### PROMPT
In the entries that follow, copy exactly each line from the first through the line with "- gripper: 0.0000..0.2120".

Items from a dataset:
________________________

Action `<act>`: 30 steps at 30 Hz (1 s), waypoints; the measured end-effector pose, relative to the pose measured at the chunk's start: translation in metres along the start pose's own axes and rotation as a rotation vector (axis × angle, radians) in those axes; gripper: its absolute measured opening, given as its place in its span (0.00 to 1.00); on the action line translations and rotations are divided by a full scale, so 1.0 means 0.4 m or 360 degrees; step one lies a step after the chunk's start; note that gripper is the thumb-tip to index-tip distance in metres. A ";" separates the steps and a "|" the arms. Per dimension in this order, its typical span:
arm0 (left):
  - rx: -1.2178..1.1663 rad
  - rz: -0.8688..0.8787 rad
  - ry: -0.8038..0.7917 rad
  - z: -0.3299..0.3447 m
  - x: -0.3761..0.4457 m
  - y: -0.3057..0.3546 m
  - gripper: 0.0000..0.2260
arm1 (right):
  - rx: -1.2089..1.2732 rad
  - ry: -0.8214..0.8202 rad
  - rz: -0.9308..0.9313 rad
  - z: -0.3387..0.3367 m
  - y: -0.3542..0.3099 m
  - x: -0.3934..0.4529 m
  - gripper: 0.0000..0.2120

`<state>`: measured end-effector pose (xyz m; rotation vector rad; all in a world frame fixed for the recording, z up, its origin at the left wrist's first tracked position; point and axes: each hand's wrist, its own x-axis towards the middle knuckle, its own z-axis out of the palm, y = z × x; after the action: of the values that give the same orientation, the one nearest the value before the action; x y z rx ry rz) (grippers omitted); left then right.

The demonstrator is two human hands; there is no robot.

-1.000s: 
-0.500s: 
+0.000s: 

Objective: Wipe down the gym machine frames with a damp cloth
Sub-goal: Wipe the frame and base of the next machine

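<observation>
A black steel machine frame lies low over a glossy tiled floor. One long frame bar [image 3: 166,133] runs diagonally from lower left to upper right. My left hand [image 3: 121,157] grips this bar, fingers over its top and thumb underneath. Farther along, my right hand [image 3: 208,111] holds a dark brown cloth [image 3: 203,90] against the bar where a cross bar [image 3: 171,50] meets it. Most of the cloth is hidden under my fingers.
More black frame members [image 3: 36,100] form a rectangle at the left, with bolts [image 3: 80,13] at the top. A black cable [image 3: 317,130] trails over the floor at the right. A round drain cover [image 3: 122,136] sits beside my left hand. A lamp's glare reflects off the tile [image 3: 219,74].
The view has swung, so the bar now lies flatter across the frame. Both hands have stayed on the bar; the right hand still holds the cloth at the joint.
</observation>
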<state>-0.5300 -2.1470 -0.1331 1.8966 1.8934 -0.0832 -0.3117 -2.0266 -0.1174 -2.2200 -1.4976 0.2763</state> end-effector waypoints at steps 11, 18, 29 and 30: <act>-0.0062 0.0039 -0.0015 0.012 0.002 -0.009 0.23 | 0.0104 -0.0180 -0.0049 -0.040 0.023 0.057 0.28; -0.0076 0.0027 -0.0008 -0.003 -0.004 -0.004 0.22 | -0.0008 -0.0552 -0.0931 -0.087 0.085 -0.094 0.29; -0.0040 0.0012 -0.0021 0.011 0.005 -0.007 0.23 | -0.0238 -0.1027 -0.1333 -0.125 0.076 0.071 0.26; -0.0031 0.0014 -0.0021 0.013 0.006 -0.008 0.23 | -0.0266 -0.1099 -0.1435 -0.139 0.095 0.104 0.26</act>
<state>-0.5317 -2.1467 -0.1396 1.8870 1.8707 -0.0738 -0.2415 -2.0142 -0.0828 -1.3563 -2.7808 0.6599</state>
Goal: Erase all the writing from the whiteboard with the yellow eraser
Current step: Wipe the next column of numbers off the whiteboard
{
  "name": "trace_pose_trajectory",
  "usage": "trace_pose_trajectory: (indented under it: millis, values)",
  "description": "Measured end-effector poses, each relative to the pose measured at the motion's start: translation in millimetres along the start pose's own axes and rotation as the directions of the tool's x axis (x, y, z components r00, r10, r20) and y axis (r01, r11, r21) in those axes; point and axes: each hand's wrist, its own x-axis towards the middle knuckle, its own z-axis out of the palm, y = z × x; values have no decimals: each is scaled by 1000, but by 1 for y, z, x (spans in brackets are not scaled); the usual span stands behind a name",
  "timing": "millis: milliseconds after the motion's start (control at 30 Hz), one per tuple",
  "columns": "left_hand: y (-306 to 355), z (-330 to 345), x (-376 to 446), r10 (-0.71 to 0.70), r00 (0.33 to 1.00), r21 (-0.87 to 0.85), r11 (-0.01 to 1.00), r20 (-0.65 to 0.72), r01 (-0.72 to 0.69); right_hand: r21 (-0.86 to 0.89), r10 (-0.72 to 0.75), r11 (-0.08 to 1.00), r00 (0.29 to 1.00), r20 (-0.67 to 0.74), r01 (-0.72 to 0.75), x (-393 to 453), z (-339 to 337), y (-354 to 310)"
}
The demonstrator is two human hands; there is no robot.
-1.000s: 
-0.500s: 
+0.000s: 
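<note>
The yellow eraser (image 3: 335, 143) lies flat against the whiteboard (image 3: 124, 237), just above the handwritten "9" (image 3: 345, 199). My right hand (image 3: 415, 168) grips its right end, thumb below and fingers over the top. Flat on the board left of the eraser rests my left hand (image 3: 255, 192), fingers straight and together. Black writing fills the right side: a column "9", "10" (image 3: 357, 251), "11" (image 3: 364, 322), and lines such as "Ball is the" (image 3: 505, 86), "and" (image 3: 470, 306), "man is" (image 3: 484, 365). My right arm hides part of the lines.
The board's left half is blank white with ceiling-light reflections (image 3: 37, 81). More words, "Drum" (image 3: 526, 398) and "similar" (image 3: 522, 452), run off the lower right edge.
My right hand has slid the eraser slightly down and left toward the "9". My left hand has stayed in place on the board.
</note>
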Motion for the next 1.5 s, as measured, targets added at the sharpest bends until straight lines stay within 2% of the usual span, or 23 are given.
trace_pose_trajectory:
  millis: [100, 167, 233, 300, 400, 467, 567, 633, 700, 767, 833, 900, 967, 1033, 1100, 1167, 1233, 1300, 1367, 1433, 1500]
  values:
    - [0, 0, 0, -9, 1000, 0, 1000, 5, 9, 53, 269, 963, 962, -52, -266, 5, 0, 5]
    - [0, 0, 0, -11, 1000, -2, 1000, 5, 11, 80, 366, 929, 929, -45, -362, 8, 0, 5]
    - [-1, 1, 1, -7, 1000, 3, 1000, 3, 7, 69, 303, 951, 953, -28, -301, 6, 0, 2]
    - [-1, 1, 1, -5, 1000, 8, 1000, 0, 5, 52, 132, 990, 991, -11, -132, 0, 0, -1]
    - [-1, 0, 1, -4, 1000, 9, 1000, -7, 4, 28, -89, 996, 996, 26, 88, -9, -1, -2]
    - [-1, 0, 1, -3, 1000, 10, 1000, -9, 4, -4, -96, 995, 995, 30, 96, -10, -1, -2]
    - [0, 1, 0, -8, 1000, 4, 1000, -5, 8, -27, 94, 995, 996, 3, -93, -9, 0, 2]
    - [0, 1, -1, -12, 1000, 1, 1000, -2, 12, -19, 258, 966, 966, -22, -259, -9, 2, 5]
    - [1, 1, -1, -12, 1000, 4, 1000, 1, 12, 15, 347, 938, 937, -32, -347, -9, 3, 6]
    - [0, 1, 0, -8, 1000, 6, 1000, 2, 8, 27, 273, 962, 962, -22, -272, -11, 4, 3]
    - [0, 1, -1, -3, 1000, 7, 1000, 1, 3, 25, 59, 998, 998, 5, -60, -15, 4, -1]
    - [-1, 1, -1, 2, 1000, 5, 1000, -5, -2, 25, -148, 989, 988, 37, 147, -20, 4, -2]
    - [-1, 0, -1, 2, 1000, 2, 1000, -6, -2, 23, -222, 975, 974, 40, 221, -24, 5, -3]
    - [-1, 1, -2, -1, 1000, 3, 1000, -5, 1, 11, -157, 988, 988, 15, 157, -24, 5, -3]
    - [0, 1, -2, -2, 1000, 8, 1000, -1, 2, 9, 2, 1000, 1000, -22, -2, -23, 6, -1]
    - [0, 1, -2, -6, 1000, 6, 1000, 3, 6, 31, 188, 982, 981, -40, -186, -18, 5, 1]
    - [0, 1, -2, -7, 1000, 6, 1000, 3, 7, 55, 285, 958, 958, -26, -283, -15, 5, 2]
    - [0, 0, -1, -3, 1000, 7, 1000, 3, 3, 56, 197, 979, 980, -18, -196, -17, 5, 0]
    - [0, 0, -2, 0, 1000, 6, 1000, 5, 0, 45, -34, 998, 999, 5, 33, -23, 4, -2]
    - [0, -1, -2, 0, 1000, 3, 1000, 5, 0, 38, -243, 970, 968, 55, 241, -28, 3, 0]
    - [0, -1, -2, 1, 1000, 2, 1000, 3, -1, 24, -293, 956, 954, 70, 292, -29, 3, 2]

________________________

### OUTPUT OF THE EXERCISE
Action `<act>`: 30 steps at 30 Hz (1 s), waypoints; the measured end-effector pose, relative to the pose measured at the chunk's start: translation in metres along the start pose's own axes and rotation as a rotation vector (axis × angle, radians) in those axes; gripper: its absolute measured opening, given as its place in its span (0.00 to 1.00); on the action line translations and rotations are divided by a full scale, so 1.0 means 0.4 m or 360 degrees; step one lies a step after the chunk's start; note that gripper is the thumb-tip to index-tip distance in metres. A ";" separates the steps and a "|" the arms. Per dimension in this order, its typical span:
arm0 (left):
  - rx: -1.2178..1.1663 rad
  - rz: -0.8688..0.8787 rad
  - ry: -0.8038..0.7917 rad
  - z: -0.3299..0.3447 m
  - x: -0.3761..0.4457 m
  - y: -0.3057..0.3546 m
  - gripper: 0.0000..0.2260
arm1 (right):
  - rx: -1.2089..1.2732 rad
  - ry: -0.8214..0.8202 rad
  - rz: -0.9308..0.9313 rad
  - z: -0.3387..0.3367 m
  - y: -0.3542..0.3099 m
  - x: -0.3934..0.4529 m
  - gripper: 0.0000..0.2120

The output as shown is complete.